So how to fix it? Well I can think of at least one pretty good way. Don’t invest in on-site long-term staging- or scratch-storage. If you’re worried by all means sort out an awesome backup system but nearline it or offline to a decent tape archive or something and absolutely do not allow user-access. Instead of long-term staging storage buy your company the fattest Internet pipe it can handle. Invest in connectivity, then simply invest in cloud storage. There are enough providers out there now to make this a competitive and interesting marketplace with opportunities for economies of scale.
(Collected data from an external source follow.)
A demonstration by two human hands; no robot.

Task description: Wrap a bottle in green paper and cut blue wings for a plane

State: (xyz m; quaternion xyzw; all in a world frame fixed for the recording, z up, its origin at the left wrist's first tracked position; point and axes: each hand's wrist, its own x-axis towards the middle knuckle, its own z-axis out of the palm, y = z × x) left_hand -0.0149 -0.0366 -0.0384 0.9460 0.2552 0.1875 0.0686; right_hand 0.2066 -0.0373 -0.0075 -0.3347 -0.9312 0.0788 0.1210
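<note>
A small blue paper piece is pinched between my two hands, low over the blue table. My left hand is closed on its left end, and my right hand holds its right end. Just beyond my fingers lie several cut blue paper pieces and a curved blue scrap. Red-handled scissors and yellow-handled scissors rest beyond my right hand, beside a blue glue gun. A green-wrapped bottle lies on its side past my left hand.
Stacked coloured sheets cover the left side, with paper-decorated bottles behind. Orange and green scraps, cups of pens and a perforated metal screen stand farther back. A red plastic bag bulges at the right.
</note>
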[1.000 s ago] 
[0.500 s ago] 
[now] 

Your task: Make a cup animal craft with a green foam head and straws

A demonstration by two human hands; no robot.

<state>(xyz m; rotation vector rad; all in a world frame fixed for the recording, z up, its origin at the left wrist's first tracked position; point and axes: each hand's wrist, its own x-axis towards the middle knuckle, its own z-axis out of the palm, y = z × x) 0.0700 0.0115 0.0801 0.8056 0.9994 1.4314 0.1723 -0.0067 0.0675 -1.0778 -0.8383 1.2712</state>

What does this give you? Well, many benefits – here are a few:

  • virtually unlimited storage
  • only pay for what you use
  • accountable costs – know exactly how much each project needs to invest
  • managed by storage experts
  • flexible computing attached to storage on-demand
  • no additional power overheads
  • no additional space overheads

Most of those I more-or-less take for granted these days. The one I find interesting at the moment is the costing issue. It can be pretty hard to hold one centralised storage area accountable for different groups – they’ll often pitch in for proportion of the whole based on their estimated use compared to everyone else. With accountable storage offered by the cloud each group can manage and pay for their own space. The costs are transparent to them and the responsibility has been delegated away from central management. I think that’s an extremely attractive prospect!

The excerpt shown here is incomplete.